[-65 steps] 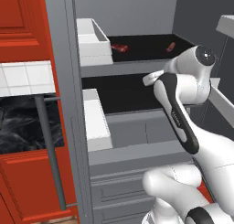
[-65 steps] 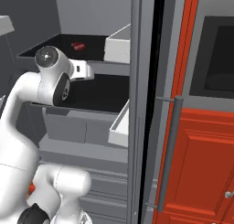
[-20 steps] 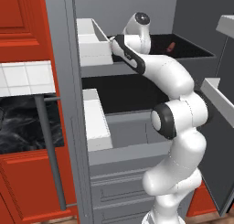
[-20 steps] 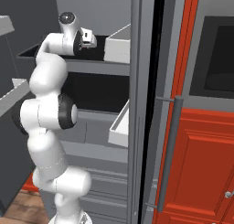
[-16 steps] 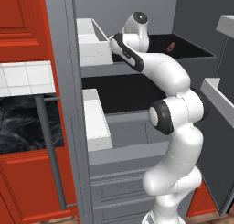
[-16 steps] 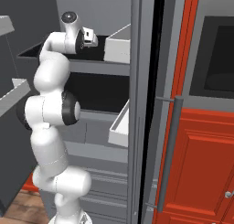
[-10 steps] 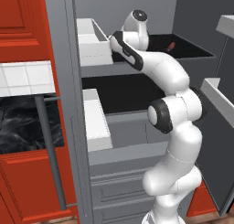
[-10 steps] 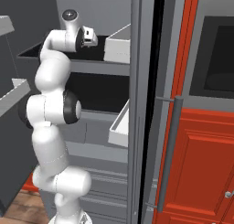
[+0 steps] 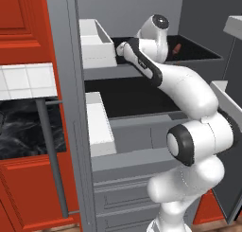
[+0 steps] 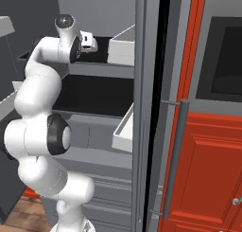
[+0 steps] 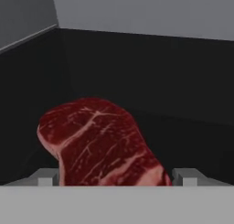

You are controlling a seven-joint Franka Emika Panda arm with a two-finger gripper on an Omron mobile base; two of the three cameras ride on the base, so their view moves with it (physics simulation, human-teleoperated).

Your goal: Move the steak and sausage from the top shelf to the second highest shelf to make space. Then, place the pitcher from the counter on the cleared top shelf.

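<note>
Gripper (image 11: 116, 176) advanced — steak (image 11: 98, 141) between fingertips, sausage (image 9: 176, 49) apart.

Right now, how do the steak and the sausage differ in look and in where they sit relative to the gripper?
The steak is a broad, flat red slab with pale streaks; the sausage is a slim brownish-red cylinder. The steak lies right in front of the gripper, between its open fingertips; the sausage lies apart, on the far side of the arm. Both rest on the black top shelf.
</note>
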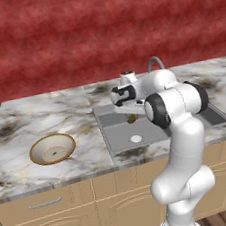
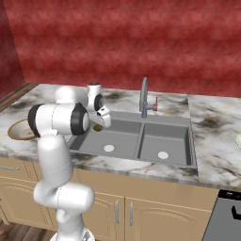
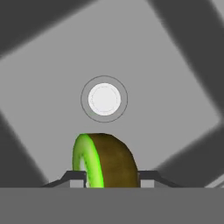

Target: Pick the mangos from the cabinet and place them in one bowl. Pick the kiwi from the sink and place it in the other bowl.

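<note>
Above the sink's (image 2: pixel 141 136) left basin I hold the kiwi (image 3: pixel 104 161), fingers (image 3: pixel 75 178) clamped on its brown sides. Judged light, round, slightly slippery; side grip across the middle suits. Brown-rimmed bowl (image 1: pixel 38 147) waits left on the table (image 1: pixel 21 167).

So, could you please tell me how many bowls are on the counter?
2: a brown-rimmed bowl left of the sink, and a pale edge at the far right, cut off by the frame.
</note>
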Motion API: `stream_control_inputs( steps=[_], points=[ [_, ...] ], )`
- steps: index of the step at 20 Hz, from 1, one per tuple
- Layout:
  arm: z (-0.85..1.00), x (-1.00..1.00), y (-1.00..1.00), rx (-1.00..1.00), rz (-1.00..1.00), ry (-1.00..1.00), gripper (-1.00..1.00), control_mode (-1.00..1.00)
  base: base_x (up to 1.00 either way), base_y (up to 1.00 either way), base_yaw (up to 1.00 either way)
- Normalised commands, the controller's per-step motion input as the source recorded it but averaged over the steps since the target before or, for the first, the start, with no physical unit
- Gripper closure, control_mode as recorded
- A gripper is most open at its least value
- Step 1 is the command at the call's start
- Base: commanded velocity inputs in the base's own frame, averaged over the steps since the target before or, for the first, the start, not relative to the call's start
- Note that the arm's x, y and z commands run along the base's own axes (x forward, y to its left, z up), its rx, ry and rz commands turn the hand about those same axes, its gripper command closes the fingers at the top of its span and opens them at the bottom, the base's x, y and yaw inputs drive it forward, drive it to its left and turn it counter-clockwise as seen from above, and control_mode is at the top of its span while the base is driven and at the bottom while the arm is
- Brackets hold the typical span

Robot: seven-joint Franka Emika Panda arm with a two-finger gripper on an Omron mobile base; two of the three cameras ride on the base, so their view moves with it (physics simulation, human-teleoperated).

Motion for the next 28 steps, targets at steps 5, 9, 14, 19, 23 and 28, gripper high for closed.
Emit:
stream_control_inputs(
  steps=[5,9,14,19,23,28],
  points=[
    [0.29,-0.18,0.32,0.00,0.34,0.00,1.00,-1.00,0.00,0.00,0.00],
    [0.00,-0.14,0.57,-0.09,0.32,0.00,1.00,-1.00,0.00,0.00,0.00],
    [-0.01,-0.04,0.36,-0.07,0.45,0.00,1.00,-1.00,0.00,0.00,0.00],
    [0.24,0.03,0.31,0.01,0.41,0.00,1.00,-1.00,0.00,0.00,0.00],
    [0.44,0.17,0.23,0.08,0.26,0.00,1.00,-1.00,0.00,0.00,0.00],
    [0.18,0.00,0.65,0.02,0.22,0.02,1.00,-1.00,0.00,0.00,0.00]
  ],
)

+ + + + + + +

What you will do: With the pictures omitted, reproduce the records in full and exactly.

Solution for this task:
[-65 steps] 
[-65 steps] 
[-20 steps] 
[-20 steps] 
[-16 steps] 
[-16 steps] 
[-10 steps] 
[-10 steps] 
[+0 steps] 
[+0 steps] 
[+0 steps] 

You are controlling a seven-joint Franka Emika Panda arm with a two-finger gripper on an Omron mobile base; two of the three cameras ride on the base, so their view moves with it (physics simulation, human-teleoperated).

Your goal: Move the steak and sausage from the top shelf to the second highest shelf to make space. Then, place the pitcher from the counter on the cleared top shelf.

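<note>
Gripper (image 11: 116, 176) advanced — steak (image 11: 98, 141) between fingertips, sausage (image 9: 176, 49) apart.

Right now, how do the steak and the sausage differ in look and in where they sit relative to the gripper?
The steak is a broad, flat red slab with pale streaks; the sausage is a slim brownish-red cylinder. The steak lies right in front of the gripper, between its open fingertips; the sausage lies apart, on the far side of the arm. Both rest on the black top shelf.
</note>
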
Target: Pick the mangos from the cabinet and place them in one bowl. Pick the kiwi from the sink and place it in the other bowl.

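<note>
Above the sink's (image 2: pixel 141 136) left basin I hold the kiwi (image 3: pixel 104 161), fingers (image 3: pixel 75 178) clamped on its brown sides. Judged light, round, slightly slippery; side grip across the middle suits. Brown-rimmed bowl (image 1: pixel 38 147) waits left on the table (image 1: pixel 21 167).

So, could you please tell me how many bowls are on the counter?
2: a brown-rimmed bowl left of the sink, and a pale edge at the far right, cut off by the frame.
</note>
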Motion API: `stream_control_inputs( steps=[_], points=[ [_, ...] ], )`
- steps: index of the step at 20 Hz, from 1, one per tuple
- Layout:
  arm: z (-0.85..1.00), x (-1.00..1.00), y (-1.00..1.00), rx (-1.00..1.00), rz (-1.00..1.00), ry (-1.00..1.00), gripper (-1.00..1.00), control_mode (-1.00..1.00)
  base: base_x (up to 1.00 either way), base_y (up to 1.00 either way), base_yaw (up to 1.00 either way)
- Normalised commands, the controller's per-step motion input as the source recorded it but averaged over the steps since the target before or, for the first, the start, with no physical unit
- Gripper closure, control_mode as recorded
- A gripper is most open at its least value
- Step 1 is the command at the call's start
- Base: commanded velocity inputs in the base's own frame, averaged over the steps since the target before or, for the first, the start, not relative to the call's start
- Note that the arm's x, y and z commands run along the base's own axes (x forward, y to its left, z up), its rx, ry and rz commands turn the hand about those same axes, its gripper command closes the fingers at the top of its span and opens them at the bottom, the base's x, y and yaw inputs drive it forward, drive it to its left and turn it counter-clockwise as seen from above, and control_mode is at the top of its span while the base is driven and at the bottom while the arm is
- Brackets hold the typical span

Robot: seven-joint Franka Emika Panda arm with a two-finger gripper on an Omron mobile base; two of the three cameras ride on the base, so their view moves with it (physics simulation, human-teleoperated).

Motion for the next 28 steps, targets at steps 5, 9, 14, 19, 23 and 28, gripper high for closed.
Emit:
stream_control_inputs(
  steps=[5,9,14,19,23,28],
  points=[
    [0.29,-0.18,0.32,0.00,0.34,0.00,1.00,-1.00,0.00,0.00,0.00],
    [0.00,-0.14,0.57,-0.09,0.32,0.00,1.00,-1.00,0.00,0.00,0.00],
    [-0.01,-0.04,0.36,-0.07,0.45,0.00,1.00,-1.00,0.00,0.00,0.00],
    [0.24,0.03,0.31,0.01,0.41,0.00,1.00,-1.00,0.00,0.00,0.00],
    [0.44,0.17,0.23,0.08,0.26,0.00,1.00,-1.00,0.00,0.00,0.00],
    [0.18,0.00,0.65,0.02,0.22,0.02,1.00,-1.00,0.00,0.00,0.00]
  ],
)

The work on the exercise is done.